Please tally the lines in the records that include the word "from" and answer with the bare number.

*** Opening MATERIAL FOR THE TASK ***

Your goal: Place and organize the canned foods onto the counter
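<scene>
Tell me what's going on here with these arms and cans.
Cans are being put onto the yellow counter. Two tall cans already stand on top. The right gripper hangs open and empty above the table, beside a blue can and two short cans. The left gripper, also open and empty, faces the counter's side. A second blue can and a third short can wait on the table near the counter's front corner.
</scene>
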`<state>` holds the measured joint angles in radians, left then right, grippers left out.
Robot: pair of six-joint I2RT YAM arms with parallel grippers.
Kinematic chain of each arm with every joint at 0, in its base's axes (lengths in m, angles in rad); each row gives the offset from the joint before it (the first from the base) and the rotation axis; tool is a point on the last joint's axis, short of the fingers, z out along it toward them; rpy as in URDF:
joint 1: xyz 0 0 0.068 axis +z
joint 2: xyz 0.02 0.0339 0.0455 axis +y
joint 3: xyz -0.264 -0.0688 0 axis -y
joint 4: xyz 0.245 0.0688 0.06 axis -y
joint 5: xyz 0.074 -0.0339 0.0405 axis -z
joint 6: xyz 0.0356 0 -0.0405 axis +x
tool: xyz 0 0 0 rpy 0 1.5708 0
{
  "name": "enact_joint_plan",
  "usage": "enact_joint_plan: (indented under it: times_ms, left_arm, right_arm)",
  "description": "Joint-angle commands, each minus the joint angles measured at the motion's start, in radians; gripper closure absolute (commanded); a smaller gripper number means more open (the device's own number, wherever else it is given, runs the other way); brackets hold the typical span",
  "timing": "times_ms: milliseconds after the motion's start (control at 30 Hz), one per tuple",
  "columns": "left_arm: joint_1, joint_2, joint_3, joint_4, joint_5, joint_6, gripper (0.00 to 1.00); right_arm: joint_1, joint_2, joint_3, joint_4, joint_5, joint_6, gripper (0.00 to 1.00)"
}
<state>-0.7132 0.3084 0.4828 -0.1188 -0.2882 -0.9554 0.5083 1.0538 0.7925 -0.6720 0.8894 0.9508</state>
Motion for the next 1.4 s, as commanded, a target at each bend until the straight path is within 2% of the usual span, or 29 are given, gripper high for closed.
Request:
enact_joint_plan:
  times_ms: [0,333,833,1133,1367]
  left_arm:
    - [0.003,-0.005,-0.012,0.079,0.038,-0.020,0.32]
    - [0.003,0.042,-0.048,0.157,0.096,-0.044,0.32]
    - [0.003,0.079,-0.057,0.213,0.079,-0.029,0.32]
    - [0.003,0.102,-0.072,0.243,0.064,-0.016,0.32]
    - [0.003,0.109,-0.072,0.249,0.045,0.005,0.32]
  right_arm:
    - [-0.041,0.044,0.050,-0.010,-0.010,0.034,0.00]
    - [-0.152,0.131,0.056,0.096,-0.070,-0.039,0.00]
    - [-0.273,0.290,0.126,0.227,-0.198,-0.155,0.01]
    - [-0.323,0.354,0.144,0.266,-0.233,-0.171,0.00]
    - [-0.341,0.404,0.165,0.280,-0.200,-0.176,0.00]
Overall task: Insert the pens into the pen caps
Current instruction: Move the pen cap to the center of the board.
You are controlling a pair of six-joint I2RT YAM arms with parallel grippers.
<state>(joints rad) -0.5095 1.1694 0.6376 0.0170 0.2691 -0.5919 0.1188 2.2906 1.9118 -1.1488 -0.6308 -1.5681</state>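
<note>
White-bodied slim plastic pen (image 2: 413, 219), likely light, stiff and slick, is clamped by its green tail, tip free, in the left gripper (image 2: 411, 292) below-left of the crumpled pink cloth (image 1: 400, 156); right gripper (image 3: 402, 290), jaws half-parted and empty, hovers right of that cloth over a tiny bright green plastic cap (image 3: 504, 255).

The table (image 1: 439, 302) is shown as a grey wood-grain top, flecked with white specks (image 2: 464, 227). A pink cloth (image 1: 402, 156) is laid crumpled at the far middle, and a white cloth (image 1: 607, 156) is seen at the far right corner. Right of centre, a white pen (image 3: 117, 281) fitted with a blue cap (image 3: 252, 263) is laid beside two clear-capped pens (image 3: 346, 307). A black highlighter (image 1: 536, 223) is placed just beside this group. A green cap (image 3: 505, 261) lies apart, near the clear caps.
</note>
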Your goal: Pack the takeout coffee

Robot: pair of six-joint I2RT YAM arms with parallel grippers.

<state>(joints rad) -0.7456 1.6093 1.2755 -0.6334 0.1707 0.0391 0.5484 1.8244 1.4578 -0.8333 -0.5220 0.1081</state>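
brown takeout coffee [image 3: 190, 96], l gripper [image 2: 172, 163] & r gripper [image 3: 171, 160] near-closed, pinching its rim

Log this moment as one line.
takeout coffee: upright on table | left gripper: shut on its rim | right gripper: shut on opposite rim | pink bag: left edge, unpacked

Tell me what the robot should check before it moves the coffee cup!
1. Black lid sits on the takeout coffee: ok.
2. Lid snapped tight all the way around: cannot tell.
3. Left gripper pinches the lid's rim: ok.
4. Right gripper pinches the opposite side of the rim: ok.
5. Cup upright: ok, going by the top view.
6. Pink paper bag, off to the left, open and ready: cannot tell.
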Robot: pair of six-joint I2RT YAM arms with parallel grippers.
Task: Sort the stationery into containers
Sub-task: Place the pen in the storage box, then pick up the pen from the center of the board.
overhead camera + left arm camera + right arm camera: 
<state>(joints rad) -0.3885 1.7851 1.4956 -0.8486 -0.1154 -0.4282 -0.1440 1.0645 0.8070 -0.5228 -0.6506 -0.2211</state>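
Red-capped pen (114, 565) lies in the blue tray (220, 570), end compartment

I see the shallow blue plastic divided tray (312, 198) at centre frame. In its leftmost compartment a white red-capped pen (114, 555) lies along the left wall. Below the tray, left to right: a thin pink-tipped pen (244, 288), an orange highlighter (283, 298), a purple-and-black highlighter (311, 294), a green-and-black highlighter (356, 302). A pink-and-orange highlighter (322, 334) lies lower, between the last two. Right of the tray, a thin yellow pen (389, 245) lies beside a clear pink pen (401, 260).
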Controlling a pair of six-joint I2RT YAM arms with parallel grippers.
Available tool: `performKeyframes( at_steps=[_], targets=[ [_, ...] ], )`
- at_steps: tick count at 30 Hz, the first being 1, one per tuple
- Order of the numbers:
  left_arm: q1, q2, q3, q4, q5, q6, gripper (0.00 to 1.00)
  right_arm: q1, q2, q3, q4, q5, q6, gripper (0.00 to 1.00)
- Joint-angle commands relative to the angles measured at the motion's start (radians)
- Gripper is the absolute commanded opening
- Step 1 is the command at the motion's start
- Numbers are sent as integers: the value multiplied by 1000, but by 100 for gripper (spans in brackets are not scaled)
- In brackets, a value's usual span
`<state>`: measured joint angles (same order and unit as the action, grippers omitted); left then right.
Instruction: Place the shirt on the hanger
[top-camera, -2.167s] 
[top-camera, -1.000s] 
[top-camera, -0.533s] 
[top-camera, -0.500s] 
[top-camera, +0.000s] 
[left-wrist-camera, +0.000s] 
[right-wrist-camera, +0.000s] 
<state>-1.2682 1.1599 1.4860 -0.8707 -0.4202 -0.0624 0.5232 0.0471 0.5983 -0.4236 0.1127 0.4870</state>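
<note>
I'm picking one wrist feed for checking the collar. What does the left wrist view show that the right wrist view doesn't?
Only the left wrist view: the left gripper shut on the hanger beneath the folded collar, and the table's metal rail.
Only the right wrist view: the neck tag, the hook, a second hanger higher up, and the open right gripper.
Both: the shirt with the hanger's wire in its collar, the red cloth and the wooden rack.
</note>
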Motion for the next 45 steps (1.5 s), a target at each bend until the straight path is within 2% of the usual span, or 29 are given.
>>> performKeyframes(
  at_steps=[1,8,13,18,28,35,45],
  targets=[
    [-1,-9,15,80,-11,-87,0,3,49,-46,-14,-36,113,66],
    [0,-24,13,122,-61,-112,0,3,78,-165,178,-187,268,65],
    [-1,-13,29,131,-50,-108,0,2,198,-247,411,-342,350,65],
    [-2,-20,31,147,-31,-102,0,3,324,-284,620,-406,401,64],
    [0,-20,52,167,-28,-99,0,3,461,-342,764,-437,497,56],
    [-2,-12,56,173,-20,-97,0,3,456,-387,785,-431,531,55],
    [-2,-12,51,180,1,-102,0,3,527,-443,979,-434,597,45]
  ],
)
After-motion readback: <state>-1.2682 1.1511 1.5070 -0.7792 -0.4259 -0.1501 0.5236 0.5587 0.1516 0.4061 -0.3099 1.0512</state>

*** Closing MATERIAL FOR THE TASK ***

[COMPLETED EXERCISE] 2